Juncker was referring to an approaching deadline of March 20 when a 14.4bn euro bond falls due for redemption. Greece risks a disorderly default if a second EU-IMF bailout loan and a debt writedown are not completed by then to finance the bond rollover.
The 17 Eurogroup member countries appear to have settled all issues related to the private sector involvement (PSI) part of the deal, originally agreed at the EU summit on October 27, but remain divided about the scale and scope of their own contribution to the haircut of Greek bonds by 50 percent of their face value.
"There are still questions as to how much the public sector can contribute and how we will handle the issue of private creditors in detail, and we will have to talk about the total volume of the second programme. We can't exceed 130bn euros," Juncker noted.
An unnamed finance ministry official was quoted as saying by Reuters that "questions remained over the transfer to Greece of profits accrued by the European Central Bank on its Greek government bond portfolio".
ECB bond hangover
The pending matter revolves around 65bn euros worth of Greek bonds held by the Frankfurt-based European Central Bank and the national central banks linked to the ECB eurosystem.

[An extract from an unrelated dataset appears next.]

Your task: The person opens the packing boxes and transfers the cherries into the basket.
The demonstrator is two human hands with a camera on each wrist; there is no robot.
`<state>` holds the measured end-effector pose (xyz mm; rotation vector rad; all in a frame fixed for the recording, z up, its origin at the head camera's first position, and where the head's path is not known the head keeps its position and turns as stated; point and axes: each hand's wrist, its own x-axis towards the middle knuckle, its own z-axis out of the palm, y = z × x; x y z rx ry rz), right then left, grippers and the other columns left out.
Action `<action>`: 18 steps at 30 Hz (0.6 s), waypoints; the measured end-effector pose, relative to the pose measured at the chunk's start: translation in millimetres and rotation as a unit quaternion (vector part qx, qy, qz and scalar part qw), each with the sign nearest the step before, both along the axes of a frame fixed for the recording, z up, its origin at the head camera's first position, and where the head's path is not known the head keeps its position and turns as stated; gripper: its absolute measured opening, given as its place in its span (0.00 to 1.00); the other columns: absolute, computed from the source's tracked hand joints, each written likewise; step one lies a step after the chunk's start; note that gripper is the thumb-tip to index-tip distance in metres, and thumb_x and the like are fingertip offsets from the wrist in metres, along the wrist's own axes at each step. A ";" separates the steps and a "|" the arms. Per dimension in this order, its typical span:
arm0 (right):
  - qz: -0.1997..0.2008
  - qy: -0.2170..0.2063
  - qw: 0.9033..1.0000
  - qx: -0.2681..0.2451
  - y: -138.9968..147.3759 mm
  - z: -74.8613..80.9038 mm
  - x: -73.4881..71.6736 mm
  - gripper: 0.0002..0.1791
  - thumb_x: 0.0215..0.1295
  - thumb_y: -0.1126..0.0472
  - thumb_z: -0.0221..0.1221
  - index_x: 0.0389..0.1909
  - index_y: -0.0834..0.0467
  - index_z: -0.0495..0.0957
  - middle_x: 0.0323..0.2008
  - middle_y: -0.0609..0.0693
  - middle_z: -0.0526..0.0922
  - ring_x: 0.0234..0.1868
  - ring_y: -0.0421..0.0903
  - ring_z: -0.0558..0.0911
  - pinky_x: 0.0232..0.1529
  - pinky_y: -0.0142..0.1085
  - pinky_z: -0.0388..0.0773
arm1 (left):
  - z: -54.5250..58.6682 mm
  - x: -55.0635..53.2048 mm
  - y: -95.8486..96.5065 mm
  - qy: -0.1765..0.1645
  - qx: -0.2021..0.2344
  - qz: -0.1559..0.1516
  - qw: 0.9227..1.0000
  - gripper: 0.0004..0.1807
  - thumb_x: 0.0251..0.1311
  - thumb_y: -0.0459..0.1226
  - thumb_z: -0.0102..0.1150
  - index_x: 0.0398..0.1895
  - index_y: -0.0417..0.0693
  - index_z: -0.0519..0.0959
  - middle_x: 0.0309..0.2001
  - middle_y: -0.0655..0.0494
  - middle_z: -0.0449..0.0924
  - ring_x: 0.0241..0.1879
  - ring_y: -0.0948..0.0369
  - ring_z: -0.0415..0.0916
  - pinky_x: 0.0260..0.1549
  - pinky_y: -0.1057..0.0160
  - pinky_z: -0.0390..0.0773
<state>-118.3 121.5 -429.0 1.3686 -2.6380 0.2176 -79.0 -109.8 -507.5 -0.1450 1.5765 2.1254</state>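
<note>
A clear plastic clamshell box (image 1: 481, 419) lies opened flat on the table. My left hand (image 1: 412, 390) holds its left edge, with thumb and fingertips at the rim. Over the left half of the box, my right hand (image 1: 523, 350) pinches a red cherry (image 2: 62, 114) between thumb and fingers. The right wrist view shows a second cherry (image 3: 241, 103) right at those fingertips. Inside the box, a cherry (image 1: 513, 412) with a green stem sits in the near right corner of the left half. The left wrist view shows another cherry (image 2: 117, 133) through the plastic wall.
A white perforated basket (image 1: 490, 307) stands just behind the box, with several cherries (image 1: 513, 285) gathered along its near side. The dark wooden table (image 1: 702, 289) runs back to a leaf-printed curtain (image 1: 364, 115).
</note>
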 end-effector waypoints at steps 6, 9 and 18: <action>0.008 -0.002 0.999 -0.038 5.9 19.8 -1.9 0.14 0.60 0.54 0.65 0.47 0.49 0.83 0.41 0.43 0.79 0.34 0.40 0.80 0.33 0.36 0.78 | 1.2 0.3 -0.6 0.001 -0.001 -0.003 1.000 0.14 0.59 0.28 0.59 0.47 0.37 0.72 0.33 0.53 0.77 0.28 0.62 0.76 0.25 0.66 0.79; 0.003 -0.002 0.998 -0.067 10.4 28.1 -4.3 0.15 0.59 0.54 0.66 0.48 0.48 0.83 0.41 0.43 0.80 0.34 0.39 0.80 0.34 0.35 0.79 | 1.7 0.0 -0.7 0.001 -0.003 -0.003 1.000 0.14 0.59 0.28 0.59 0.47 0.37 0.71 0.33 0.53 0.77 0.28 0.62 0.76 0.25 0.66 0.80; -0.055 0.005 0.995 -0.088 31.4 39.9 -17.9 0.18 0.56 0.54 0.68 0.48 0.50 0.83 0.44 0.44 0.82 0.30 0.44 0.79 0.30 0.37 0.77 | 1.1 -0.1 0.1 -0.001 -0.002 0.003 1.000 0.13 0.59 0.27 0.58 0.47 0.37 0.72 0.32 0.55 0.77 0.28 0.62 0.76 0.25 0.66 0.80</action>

The bonds have been purchased in the secondary market at a discount of around 20 percent.
But the ECB has staunchly refused to submit them to the same haircut as the one planned for the PSI writedown on privately held Greek bonds, even though they were purchased by the central bank’s money creation power (quantitative easing).
The ECB has proposed instead a complicated process of swapping its Greek bondholdings at face value with new Greek bonds financed by the EFSF eurozone bailout fund. The ECB would then transfer the 20 percent “profits” it has made on the purchase of the original bonds to its “shareholders”, namely the 17 eurozone governments.
The latter would then decide whether to transfer to Greece the ECB profits of around 15bn euros, as part of the new bailout loan of at least 130bn euros agreed in October.
Costly bailout
The problem with this cumbersome process is that it would raise the cost of financing the ECB swaps to exorbitant levels of nearly 100bn euros, allowing virtually no funds to go towards financing Greek interest payments or budget support in the 2012-2014 period.
To make up the funding gap, the “official sector” is therefore forced to push for a deeper haircut on the PSI side of the bargain, as the finance ministry official suggested.
"The possibility of a deeper involvement of the private sector in the PSI debt swap, mainly through the management of accrued debt interest, continues to be discussed," the official was quoted as saying.
Accrued debt interest in 2012 is payable prior to the PSI bond swap and amounts to about 5.7bn euros that must also be financed by the EFSF.